Exercise objective: The expected output is exactly the lines below, starting at the line with "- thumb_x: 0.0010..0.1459" and ending at the line with "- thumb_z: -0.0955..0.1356", both included; no other line belongs in it.

Stored data entries:
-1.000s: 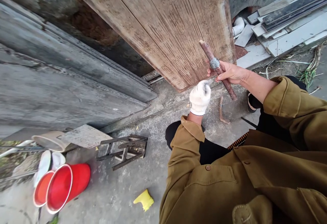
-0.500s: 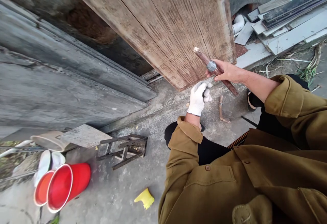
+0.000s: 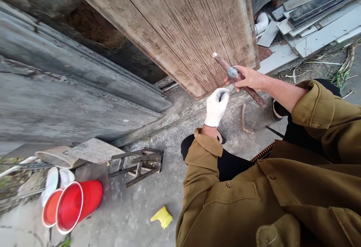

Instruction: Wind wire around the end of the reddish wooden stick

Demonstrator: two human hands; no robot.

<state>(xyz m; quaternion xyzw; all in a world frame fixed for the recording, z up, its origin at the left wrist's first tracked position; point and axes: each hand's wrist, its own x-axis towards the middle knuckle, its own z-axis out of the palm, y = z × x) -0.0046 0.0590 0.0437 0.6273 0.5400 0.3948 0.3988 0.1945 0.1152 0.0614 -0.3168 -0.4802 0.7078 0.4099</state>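
Observation:
My right hand (image 3: 249, 78), bare, is wrapped around a wooden stick (image 3: 255, 96) that slants down to the right. A coil of thin silvery wire (image 3: 232, 72) is wound around the stick, just beyond my fingers. Below and left of it, my left hand (image 3: 216, 106) wears a white glove, its thumb and forefinger pinched together. What lies in that pinch is too small to make out. A short bent stick (image 3: 244, 121) rests on the concrete below the right hand.
A plank door panel (image 3: 186, 32) rises in front of my hands. White and dark boards (image 3: 318, 21) are piled at upper right. On the left are a wooden stool (image 3: 141, 166) on its side, red buckets (image 3: 93, 198) and a yellow scrap (image 3: 163, 217).
My gloved left hand has turned and shifted slightly left, its thumb and forefinger now forming a ring. The right hand keeps its hold on the stick almost in place.

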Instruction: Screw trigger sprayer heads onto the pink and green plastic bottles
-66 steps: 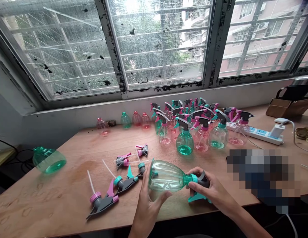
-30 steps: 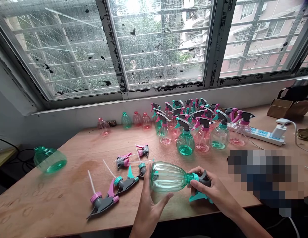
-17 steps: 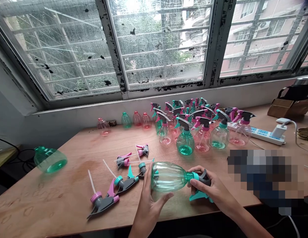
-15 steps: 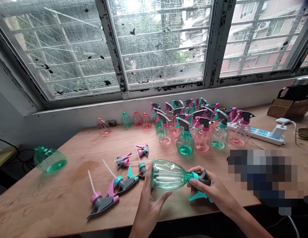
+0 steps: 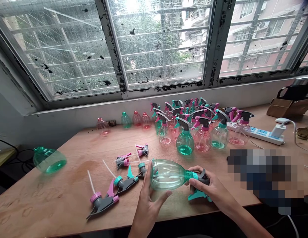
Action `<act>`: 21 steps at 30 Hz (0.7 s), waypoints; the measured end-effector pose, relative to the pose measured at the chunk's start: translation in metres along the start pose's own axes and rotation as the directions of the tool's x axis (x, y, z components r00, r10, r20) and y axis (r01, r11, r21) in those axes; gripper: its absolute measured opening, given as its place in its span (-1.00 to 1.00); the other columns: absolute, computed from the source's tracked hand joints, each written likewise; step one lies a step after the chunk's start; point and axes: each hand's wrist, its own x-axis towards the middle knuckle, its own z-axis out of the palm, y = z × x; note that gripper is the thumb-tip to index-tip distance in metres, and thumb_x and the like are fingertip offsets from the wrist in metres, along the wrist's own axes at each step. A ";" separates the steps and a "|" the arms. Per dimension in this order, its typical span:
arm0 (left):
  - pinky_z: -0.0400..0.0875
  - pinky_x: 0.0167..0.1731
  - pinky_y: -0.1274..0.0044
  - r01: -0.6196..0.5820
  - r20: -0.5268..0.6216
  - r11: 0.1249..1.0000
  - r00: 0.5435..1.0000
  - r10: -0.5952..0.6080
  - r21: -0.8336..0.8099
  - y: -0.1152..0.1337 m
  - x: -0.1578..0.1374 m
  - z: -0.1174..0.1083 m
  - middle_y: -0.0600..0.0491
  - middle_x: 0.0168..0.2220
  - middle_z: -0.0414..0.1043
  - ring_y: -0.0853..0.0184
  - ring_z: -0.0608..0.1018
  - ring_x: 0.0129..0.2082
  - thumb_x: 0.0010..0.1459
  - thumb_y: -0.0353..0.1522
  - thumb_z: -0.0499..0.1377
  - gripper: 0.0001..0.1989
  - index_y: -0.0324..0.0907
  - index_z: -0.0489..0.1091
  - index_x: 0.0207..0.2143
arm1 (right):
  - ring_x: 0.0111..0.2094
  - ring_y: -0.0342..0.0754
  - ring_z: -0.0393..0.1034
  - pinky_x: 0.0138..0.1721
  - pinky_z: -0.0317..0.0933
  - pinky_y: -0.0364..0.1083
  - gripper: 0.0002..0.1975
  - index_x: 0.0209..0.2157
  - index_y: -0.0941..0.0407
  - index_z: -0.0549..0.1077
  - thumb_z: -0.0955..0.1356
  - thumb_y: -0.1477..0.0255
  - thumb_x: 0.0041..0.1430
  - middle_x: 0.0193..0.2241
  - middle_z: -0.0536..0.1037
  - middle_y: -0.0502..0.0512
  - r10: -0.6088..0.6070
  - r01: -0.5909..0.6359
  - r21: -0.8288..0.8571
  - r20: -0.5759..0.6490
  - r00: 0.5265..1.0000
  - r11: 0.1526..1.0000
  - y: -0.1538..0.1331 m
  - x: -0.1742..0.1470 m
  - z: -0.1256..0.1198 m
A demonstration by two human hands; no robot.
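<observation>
A clear green spray bottle [image 5: 167, 174] lies level in the air between my two hands, its base to the left and its neck to the right. My left hand [image 5: 149, 201] cups the base, fingers against the bottom and far side, thumb stretched out below the bottle. Around the teal collar and dark grey spray head [image 5: 202, 178] the fingers of my right hand [image 5: 210, 190] are closed, with the teal trigger [image 5: 197, 195] hanging below. Just left of my left hand lie several loose spray heads, among them a pink-collared one [image 5: 101, 203] and a teal-collared one [image 5: 124, 181].
Spray bottles with heads on stand crowded at the back [image 5: 185, 143]. Headless bottles [image 5: 126, 120] line the wall, and a green one [image 5: 49, 161] is at the left edge. A power strip [image 5: 265, 135], a brown bag [image 5: 291, 102] and a blurred patch [image 5: 263, 175] are on the right.
Both hands keep nearly the same hold on the spray bottle. The spray head and trigger have shifted very slightly left; nothing else visibly differs.
</observation>
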 end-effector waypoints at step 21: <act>0.12 0.40 0.16 -0.011 -0.076 0.998 0.997 0.015 0.065 0.004 0.004 0.003 -0.04 0.43 0.19 -0.12 0.22 0.42 0.17 -0.15 0.39 -0.18 0.05 0.15 0.41 | -0.45 -0.06 0.56 -0.39 0.41 -0.10 -0.68 -0.28 0.13 0.50 0.51 0.16 0.22 -0.39 0.71 0.07 0.001 -0.001 -0.008 -0.001 1.000 1.000 0.004 0.003 -0.001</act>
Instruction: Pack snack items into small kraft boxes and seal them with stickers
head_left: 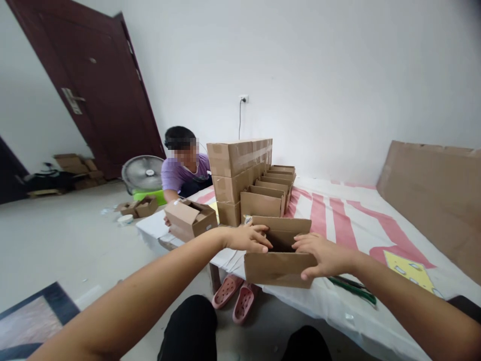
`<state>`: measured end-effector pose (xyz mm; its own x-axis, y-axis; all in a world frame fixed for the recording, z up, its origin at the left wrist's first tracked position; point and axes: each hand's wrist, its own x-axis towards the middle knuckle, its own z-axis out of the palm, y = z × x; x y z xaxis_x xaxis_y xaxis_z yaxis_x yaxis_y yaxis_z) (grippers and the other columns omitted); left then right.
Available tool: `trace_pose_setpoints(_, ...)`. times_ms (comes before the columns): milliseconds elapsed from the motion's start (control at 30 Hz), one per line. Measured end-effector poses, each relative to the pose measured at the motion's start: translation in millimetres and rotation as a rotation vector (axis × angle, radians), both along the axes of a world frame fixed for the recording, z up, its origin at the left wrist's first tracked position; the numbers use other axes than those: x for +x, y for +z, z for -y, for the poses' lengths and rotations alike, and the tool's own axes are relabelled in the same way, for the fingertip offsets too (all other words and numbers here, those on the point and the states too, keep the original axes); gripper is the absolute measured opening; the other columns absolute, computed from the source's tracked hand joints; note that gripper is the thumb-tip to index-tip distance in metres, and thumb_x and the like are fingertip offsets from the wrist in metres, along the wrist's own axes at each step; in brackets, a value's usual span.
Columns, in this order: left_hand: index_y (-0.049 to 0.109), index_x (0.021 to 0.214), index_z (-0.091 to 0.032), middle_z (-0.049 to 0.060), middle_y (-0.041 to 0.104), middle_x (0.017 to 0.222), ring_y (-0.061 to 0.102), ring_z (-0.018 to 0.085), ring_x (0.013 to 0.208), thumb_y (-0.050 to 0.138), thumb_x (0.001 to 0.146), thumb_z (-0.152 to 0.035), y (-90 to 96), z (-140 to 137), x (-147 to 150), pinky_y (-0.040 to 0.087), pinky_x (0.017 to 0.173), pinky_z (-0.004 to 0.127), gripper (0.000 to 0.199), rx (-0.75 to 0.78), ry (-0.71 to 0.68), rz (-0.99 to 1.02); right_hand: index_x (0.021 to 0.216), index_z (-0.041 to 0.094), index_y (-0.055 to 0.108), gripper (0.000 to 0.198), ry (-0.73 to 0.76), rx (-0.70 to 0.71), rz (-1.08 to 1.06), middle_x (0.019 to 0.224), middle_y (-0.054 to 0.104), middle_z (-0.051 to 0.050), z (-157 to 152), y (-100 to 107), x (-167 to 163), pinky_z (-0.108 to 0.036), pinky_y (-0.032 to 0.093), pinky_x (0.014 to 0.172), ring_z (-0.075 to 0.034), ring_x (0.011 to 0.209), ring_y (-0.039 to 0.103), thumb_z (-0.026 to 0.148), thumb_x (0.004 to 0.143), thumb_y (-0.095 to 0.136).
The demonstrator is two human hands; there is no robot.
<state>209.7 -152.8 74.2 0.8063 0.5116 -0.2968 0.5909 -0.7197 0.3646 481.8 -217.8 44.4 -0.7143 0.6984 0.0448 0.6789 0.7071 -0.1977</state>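
An open-topped cardboard box (278, 273) stands at the near edge of the cloth-covered table, its long front wall facing me. My left hand (250, 238) grips its left end, with the fingers bent over the edge toward the inside. At the right end, my right hand (319, 253) has its fingers over the rim and its thumb outside. The box's inner floor is dark and partly hidden by my hands. Beside my right forearm lies a green-handled cutter (355, 292).
Taped cardboard boxes (229, 183) form a stack behind, with a row of open boxes (263, 203) alongside. At the left, another person (184, 173) holds an open carton (188, 220). A large cardboard sheet (432, 195) leans at right. Pink clogs (244, 302) lie below the table.
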Motion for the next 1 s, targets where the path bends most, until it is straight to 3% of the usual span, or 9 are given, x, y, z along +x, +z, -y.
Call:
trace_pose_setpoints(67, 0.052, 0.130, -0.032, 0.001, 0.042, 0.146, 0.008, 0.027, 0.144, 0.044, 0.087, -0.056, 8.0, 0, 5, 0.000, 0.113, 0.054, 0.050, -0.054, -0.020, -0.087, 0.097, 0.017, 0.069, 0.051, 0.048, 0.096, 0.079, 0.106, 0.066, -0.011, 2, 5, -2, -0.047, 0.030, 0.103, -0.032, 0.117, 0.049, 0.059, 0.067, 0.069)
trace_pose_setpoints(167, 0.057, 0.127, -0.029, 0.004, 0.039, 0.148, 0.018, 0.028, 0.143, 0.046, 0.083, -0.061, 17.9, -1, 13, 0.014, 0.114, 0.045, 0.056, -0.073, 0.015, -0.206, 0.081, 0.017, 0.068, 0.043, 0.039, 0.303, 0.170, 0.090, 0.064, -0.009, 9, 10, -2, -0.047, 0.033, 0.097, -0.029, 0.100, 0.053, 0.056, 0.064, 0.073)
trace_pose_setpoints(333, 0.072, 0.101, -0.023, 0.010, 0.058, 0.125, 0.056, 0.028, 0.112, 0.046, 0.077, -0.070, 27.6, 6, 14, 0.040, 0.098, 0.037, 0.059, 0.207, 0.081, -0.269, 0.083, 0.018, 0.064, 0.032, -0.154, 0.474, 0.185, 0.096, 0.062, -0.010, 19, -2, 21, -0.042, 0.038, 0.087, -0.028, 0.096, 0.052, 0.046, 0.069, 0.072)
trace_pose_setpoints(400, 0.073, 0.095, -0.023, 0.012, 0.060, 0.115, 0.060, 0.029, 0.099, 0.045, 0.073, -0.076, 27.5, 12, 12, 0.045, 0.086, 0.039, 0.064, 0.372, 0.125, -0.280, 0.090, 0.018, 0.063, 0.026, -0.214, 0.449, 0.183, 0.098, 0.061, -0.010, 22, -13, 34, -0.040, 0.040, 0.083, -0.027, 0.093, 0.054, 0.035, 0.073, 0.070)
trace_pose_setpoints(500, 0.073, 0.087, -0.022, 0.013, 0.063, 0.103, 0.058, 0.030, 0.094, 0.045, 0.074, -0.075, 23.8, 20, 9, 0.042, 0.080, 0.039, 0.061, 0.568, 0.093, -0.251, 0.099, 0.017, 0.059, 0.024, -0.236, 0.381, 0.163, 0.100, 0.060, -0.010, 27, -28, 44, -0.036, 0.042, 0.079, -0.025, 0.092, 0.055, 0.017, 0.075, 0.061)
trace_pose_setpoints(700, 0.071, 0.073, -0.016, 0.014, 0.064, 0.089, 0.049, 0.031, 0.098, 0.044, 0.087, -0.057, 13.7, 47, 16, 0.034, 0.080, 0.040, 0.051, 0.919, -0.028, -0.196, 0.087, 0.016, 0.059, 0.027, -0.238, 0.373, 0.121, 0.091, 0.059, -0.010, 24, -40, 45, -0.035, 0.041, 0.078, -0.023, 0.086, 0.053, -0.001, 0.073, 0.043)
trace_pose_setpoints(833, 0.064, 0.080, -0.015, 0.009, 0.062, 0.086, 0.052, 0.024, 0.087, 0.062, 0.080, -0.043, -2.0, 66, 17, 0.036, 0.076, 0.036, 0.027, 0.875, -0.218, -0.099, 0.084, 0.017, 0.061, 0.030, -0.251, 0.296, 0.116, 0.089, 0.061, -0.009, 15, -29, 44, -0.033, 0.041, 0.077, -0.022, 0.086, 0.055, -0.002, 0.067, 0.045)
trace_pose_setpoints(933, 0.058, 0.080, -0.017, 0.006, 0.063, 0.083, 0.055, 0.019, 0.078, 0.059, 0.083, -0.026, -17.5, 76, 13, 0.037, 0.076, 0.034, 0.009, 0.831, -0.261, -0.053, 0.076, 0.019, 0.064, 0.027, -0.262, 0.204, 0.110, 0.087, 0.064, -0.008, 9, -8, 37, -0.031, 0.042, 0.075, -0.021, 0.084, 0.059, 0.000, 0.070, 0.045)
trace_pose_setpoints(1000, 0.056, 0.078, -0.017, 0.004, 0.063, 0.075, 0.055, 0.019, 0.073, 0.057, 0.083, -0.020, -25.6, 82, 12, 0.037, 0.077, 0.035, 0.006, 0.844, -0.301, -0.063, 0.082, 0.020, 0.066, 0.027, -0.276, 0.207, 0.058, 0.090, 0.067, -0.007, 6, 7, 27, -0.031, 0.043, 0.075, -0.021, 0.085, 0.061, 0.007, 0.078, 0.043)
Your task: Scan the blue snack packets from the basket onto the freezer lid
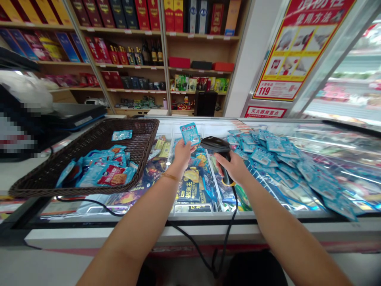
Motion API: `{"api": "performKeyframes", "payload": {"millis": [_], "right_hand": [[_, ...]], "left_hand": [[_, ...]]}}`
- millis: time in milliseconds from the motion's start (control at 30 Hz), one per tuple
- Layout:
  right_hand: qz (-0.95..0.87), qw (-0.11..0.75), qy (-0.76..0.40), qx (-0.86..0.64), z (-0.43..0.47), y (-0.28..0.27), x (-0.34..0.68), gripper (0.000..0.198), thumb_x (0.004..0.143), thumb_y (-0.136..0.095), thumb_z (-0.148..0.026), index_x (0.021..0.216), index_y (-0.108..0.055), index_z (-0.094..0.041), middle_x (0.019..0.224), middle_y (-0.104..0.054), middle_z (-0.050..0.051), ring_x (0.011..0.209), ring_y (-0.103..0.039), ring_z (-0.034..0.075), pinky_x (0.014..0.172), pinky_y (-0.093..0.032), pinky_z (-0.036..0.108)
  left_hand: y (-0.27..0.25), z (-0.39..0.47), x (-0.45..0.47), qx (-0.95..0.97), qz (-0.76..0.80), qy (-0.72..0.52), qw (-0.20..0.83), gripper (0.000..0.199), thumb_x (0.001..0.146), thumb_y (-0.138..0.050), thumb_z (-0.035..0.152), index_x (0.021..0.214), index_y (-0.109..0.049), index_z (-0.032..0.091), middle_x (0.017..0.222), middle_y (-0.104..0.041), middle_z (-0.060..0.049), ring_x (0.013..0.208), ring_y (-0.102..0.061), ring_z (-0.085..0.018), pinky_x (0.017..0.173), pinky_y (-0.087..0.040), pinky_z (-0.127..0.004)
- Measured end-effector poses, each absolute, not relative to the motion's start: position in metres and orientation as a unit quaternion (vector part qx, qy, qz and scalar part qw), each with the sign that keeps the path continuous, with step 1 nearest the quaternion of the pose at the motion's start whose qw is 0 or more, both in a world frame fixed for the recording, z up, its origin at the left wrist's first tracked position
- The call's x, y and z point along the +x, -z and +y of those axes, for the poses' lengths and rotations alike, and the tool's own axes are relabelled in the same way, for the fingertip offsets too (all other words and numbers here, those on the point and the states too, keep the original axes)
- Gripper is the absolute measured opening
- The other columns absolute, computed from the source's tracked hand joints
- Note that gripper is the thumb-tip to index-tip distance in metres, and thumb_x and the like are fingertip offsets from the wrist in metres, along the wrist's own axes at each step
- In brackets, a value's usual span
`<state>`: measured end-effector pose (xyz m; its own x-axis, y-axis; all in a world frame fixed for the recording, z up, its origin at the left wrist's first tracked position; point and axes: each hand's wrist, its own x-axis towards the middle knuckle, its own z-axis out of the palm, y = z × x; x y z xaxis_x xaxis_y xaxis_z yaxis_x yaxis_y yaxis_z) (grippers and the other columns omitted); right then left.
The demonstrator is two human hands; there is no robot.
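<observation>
Between the fingers of my left hand [182, 154] is a small blue snack packet [189, 134], held up above the glass top of the freezer. My right hand [232, 167] wraps round the handle of a black barcode scanner [216, 144], whose head points left at the packet from close by. A black cable [230, 226] runs down from the scanner's handle. To the left, a dark brown woven basket [149, 149] holds a heap of blue and red packets [104, 171]. A larger pile of blue packets [274, 153] lies spread on the right.
Wrapped frozen goods [190, 186] in white wire baskets show inside the chest freezer [143, 238]. A scale [77, 113] stands behind the basket at left. Shelves [131, 65] of boxes and bottles line the back, beside a red and yellow poster [300, 51].
</observation>
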<state>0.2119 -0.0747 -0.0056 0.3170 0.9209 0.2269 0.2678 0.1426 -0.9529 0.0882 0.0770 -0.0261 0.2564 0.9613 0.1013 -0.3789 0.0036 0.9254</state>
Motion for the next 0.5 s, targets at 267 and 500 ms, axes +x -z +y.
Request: {"api": "performKeyframes", "payload": {"millis": [267,500], "right_hand": [[-0.522,0.547,-0.288,-0.588,-0.073,0.008,0.215,0.038,0.086,-0.064,-0.055,0.074,-0.051,-0.022,0.051,-0.055,-0.002,0.039,-0.051,0.012,0.041,-0.043,0.025],[-0.429,0.6,-0.298,-0.606,-0.095,-0.012,0.248,0.039,0.08,-0.07,-0.055,0.077,-0.051,-0.022,0.057,-0.058,-0.003,0.038,-0.051,0.011,0.036,-0.042,0.024]], "left_hand": [[0.028,0.076,0.088,0.485,0.313,-0.514,0.634,0.017,0.078,-0.071,0.031,0.086,-0.062,0.019,0.087,-0.071,-0.004,0.084,-0.071,-0.018,0.086,-0.053,-0.034],[0.021,0.066,0.112,0.519,0.395,-0.435,0.621,0.01,0.079,-0.066,0.029,0.079,-0.061,0.02,0.08,-0.07,-0.003,0.083,-0.071,-0.019,0.067,-0.045,-0.026]]}}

Result for this exercise:
  - thumb_x: 0.0010..0.1459
  - thumb_y: -0.0353..0.1522
  - thumb_z: -0.0499..0.1377
  - gripper: 0.0001..0.1989
  - index_y: -0.0324..0.0907
  - index_z: -0.0489..0.1091
  - index_x: 0.0207..0.2143
arm1 (right):
  - ring_x: 0.0111..0.2094
  - ring_y: -0.0342..0.0754
  - ring_z: -0.0393..0.1034
  - pinky_x: 0.0138..0.1721
  - pinky_z: -0.0317..0.0933
  - pinky_y: -0.0364..0.1083
  - gripper: 0.0002..0.1975
  - index_x: 0.0209..0.2157
  - index_y: -0.0941..0.0407
  - index_z: -0.0549..0.1077
  - thumb_z: -0.0955..0.1356

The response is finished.